WHAT THE EXERCISE ASKS: Print nothing but the lines from the start of the listing below through the line that contains "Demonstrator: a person". Do not include the pictures.

══════════

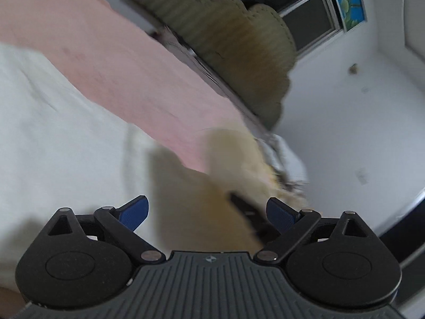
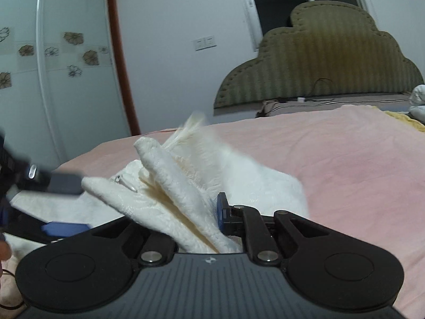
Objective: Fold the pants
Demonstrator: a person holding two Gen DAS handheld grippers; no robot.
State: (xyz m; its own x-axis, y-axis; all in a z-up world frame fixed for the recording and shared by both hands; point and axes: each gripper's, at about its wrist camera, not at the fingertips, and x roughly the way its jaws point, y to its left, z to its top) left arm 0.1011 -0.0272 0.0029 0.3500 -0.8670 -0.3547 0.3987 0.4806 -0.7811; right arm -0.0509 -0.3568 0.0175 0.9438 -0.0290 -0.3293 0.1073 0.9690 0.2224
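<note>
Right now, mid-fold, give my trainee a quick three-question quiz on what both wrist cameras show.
1. True or false: the right tongs are clamped on the white pants.
2. Multiple choice: the left tongs are A) shut on the pants, B) open with nothing between the pads, C) shut on the bed cover.
3. Short answer: what colour is the bed cover under the pants, and what stands at the end of the bed?

Key
1. True: layers of cloth run between the closed pads.
2. B.
3. Pink; an olive padded headboard.
</note>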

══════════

EXERCISE ANSWER:
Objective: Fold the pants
Demonstrator: a person holding two Gen DAS handheld grippers; no robot.

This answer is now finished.